Stored items:
= = = = =

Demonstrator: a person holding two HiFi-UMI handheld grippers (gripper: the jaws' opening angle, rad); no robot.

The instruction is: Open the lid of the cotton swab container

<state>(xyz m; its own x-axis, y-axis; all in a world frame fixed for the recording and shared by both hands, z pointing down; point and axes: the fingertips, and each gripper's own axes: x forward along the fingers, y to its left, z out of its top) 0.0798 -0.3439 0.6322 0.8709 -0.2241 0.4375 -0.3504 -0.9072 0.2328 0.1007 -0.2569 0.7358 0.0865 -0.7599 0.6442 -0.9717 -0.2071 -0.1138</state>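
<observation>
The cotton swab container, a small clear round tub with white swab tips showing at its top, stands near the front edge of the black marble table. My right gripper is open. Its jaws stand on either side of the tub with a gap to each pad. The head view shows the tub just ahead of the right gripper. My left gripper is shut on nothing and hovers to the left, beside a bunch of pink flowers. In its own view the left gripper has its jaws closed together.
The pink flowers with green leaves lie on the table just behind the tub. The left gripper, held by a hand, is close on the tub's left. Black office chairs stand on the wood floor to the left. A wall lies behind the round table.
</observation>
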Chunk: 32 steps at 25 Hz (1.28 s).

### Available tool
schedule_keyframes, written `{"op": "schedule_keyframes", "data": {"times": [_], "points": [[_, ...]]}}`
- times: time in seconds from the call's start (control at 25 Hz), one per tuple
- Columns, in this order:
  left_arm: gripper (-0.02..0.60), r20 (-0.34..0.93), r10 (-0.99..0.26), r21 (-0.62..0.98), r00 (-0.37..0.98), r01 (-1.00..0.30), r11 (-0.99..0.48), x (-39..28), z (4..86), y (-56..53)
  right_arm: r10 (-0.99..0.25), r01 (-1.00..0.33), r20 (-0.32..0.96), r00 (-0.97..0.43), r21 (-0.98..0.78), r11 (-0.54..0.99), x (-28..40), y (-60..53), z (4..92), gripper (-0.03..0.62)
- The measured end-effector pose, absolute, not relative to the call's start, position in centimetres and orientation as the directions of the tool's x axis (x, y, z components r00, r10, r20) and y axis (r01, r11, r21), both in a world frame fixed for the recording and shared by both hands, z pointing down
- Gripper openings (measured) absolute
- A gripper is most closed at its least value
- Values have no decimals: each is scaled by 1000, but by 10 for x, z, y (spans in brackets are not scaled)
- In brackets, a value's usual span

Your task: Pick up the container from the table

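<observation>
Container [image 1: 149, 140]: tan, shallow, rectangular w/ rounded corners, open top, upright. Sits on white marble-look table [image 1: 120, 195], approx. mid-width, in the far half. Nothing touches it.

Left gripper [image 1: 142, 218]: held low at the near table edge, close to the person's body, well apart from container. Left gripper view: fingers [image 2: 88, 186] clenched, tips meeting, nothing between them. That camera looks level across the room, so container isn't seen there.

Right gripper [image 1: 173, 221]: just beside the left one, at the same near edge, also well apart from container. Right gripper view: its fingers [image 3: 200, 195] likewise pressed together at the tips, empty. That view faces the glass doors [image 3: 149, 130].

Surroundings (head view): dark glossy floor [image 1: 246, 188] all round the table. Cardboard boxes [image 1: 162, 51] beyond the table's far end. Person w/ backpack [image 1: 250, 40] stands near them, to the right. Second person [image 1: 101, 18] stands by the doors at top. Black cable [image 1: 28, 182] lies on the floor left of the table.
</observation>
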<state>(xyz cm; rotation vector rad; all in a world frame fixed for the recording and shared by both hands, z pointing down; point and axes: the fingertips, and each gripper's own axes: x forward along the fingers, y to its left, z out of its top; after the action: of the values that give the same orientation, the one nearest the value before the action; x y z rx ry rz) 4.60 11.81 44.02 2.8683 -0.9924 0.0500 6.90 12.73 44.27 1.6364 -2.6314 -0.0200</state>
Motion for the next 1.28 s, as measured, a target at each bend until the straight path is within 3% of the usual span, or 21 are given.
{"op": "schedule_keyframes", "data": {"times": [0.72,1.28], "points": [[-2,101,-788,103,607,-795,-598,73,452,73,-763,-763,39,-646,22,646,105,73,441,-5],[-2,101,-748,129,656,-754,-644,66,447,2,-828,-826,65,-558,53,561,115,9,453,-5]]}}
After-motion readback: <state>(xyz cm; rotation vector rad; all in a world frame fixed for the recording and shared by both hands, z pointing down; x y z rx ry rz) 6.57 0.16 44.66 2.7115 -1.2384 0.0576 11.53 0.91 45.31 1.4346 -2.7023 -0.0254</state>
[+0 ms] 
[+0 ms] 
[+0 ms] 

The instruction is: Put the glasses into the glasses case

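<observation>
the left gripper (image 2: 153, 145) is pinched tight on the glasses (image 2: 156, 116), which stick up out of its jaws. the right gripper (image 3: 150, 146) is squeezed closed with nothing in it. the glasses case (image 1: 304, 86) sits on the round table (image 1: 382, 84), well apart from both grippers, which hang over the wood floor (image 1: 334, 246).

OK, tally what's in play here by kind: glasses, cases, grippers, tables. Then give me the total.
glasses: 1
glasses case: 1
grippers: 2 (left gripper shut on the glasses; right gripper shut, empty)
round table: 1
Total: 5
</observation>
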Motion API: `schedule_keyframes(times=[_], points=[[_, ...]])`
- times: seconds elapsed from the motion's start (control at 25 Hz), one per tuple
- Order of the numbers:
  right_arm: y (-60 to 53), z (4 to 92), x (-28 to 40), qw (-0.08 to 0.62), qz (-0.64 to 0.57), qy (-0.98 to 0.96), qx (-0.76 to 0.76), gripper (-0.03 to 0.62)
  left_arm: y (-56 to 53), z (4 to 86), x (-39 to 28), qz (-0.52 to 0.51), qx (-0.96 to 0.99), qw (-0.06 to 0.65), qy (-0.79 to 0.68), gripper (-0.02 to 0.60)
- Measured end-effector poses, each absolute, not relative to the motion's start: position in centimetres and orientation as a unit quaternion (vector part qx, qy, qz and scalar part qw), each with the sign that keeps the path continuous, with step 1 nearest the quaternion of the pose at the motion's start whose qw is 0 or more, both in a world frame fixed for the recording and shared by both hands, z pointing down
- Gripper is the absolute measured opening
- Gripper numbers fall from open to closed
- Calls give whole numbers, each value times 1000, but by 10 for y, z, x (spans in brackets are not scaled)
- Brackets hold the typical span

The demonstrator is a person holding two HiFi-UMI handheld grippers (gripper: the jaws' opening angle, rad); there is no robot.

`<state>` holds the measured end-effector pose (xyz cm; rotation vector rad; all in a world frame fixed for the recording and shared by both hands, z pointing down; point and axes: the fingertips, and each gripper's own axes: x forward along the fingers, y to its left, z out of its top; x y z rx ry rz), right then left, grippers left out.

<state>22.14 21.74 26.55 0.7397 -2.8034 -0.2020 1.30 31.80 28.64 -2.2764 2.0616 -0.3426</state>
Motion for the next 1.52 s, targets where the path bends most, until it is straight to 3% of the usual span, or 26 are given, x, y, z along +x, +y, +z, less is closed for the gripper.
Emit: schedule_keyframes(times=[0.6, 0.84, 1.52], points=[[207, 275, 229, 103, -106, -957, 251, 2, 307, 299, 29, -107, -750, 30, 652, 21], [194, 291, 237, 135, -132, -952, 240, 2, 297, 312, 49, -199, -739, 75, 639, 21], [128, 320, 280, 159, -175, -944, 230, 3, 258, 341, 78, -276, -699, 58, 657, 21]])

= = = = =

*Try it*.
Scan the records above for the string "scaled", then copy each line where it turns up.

*Result of this exercise*.
- Values have no decimals: each is scaled by 1000, but by 10 for x, z, y (spans in brackets are not scaled)
- Calls give whole numbers, each value times 1000, but by 10 for y, z, x (spans in brackets are not scaled)

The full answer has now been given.